### INSTRUCTIONS FOR THE TASK:
Copy, word for word, the lines below from the one containing "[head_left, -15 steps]" up to and including the one containing "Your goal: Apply", with pictures left out.

### DATA SECTION:
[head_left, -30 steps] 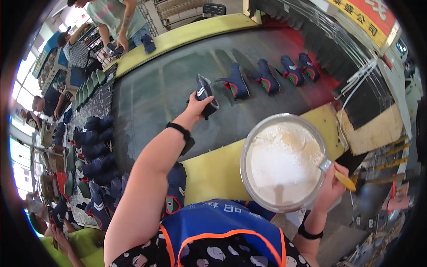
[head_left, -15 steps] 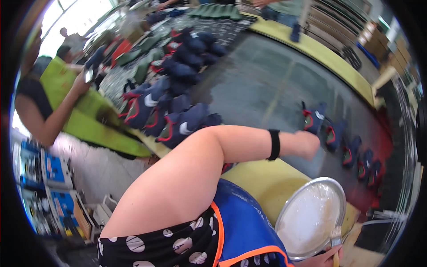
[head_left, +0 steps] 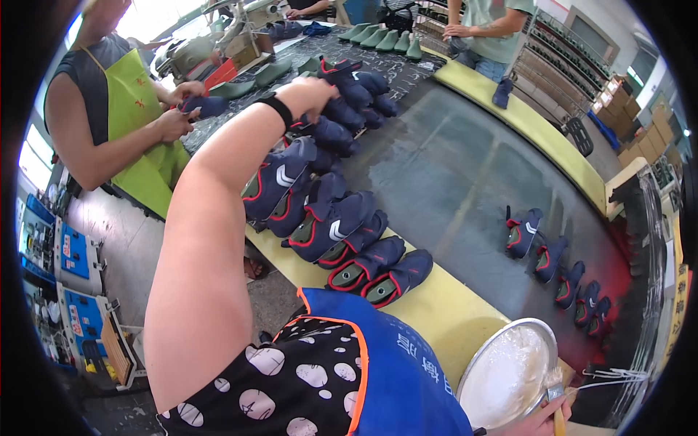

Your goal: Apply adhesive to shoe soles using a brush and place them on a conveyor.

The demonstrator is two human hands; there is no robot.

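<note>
My left arm stretches across to the far-left pile of navy shoe uppers with red trim. There my left hand is over the uppers, its bent fingers pointing down beside a navy upper; whether they grip one is unclear. At the lower right, my right hand is closed on the handle of a flat brush. The brush's bristles rest near the rim of a round metal bowl holding white, glossy paste. Closer to me, a shoe upper on a green last lies on the table's yellow edge.
Several navy shoes stand in a row at the right of the dark tabletop. A co-worker in a green apron holds a navy piece at the left. Green lasts line the far end, where another person stands.
My left hand has swung from the row of shoes at the right to the pile at the far left. The view has shifted too. My right hand still holds the brush by the bowl.
</note>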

### EXERCISE ANSWER:
[head_left, -15 steps] 
[head_left, +0 steps] 

Your goal: Apply adhesive to shoe soles using a brush and place them on a conveyor.

No additional response is needed to complete this exercise.